Читаем Курс истории древней философии полностью

Мудрость освобождает нас от страха и ложных мнений и дает нам верную расценку благ и зол; она внушает нам мужество, без которого жизнь отравлена страхом, умеренность, без которой нет спасения от душевных бурь, и справедливости, без которой нет спокойствия в человеческой жизни. Разумеется, нет отвлеченной «правды» или справедливости самой по себе; неправда или преступление дурны не сами по себе, а по тому страху возмездия, который с ними связан и который мешает настоящему спокойствию и довольству. Преступник может избежать наказания, но не может избежать страха. Невозмутимое спокойствие сть высший плод праведности (519). Если сущность справедливости состоит в том, чтобы никому не вредить, то люди нуждаются также во взаимопомощи и дружбе. Дружба также неотделима от удовольствия. Она нам нужна для того, чтобы жить безопасно, и внушается нам благоразумием, эгоистическими соображениями (Cic., De fin., 2, 26, 82, и l, 20, 66); но вместе с тем Эпикур признавал, что для счастливой жизни нет ничего выше и приятнее дружбы, как это он доказывал не только словами, но и делами до самой смерти. Ничто не дает душе большего успокоения и довольства, в особенности там, где, как в саду Эпикура, люди соединяются нравственной солидарностью в одном и том же идеале жизни. Таким образом над телесными удовольствиями возвышаются духовные. Правда, по Эпикуру, нет ничего сверхчувственного, и, следовательно, нет удовольствия или страдания, которые бы не зависели от испытанных телесных движений или состояний, как нет и мнений, понятий или представлений, которые бы не обусловливались испытанными ранее чувственными восприятиями. И тем не менее на тело действуют непосредственно лишь настоящие впечатления, а на душу – и прошедшие и будущие, почему мы можем искать в ней утешения от настоящих страданий. Кроме того, спокойствие и невозмутимость души есть ведь тоже своего рода физическое состояние. Таким образом, несмотря на свой сенсуализм, Эпикур превозносит силу духа, его господство над страстями. Источник величайших зол заключается не в теле и его потребностях и не во внешних обстоятельствах, а в ложных мнениях и страстях нашей души; равным образом счастье зависит не от внешних благ и богатства, а от состояния духа, от разума.

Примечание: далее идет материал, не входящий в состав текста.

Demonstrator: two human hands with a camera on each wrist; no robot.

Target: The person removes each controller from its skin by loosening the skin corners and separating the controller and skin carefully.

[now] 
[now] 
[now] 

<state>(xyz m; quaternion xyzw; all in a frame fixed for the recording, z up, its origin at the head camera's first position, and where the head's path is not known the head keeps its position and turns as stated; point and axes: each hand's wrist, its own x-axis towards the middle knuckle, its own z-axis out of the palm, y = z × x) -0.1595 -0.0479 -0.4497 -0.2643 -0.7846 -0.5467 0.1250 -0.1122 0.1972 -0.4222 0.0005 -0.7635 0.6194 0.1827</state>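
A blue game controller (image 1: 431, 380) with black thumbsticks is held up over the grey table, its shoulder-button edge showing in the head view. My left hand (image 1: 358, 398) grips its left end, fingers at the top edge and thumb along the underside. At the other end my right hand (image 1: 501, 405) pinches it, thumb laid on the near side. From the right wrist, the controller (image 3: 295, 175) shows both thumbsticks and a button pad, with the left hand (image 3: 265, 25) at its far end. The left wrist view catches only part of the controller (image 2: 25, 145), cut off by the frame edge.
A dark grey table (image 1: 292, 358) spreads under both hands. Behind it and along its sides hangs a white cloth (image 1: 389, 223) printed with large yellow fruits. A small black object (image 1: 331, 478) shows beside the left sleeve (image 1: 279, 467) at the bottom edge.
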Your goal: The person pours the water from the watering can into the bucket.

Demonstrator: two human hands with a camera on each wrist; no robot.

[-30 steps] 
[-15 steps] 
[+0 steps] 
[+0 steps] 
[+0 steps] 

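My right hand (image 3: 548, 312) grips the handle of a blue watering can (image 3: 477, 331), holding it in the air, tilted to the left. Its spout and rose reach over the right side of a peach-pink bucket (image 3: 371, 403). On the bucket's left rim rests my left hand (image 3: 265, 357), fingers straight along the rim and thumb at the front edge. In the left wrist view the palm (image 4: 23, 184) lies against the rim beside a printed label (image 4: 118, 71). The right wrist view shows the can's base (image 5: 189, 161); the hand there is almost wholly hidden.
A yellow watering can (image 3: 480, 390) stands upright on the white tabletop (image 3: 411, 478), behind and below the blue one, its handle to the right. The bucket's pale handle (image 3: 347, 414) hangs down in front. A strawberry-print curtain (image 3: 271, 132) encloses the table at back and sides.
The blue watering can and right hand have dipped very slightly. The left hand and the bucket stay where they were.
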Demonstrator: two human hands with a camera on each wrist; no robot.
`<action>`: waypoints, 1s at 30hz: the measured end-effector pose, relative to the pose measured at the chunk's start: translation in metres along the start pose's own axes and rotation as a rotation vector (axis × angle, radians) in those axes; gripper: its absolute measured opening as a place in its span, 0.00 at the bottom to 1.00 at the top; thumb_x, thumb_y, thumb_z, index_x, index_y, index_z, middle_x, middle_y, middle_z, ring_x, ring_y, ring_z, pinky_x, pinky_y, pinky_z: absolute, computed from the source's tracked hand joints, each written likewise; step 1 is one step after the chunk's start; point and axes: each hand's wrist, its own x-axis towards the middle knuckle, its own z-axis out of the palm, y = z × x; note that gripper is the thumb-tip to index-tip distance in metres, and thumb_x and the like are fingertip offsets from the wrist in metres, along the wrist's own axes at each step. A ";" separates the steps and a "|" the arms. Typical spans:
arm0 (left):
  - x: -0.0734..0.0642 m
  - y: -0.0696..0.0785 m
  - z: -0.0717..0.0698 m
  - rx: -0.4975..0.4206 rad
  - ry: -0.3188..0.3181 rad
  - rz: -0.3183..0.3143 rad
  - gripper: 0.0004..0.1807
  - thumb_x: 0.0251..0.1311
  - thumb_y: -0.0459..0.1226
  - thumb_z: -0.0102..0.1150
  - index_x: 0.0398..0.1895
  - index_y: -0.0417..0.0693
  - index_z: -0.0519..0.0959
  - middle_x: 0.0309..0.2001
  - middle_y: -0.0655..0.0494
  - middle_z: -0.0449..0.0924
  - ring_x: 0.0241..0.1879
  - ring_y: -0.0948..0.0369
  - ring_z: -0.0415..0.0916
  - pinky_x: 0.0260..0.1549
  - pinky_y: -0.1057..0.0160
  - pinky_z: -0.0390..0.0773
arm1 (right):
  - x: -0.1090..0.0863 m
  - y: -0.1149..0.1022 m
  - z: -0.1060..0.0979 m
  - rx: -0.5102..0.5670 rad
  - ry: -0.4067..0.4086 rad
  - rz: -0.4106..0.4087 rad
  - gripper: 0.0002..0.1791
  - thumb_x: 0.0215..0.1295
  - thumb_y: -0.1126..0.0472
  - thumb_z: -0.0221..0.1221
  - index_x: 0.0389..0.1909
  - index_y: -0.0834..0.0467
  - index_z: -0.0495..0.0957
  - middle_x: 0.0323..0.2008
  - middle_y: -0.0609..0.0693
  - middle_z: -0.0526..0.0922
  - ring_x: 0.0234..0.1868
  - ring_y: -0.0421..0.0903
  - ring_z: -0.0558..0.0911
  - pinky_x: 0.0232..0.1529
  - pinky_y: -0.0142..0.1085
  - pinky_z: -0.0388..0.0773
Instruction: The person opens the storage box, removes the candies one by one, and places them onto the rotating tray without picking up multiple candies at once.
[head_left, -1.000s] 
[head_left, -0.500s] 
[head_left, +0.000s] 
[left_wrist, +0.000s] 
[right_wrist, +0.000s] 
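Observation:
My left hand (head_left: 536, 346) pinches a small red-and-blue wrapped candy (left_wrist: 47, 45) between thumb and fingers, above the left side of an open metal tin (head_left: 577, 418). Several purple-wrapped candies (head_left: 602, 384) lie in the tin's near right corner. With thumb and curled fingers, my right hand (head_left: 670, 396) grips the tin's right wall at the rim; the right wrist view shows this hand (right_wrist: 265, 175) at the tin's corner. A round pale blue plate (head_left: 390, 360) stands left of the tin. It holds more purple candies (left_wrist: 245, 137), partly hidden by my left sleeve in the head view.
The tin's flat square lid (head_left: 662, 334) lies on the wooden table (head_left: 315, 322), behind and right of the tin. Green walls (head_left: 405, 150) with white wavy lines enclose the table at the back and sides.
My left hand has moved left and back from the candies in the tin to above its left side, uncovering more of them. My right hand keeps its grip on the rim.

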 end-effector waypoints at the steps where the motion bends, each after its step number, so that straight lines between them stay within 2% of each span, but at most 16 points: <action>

Мудрый всего менее зависит от внешних обстоятельств; при помощи усвоения истинного правила жизни он может реально побеждать телесные скорби и страдания, перенося их мужественно и с невозмутимою ясностью. Ни один киник или стоик, не признававший страдание за зло, не высказал в столь резкой и решительной форме свое убеждение в бессилии страдания над истинным философом: на костре или на кресте он не падет духом и будет счастливым; среди жесточайшей пытки, в медном быке Фалариса, он будет в состоянии сказать: «как сладко мне, сколь это меня не заботит!» И как ни преувеличено это выражение, которое кажется Цицерону (Tusc. 2, 7, 17) прямо смешным, оно перестает быть таковым, когда мы читаем последнее, предсмертное письмо Эпикура к Идоменею (Us., p. 143). «Провода счастливый и вместе последний день жизни, мы написали вам следующее. Мы испытывали боли пузыря и кишечника, сила которых превзойдена быть не может. Но всему этому противоборствовала радость душевная при воспоминании о продуманных нами размышлениях. Ты же, достойно твоей преданности мне и философии с отроческих лет твоих, заботься о детях Метродора» (друга Эпикура, умершего ранее него). Немудренно, что эпикурейский идеал мудреца близко подходит к стоическому: та же «атараксия», самообладание, бесстрастие, независимость от внешней судьбы, та же божественная самодовлеющая свобода. Мудрый живет безмятежно, как бог среди миров. На хлебе и воде он может спорить блаженством с самим Зевсом.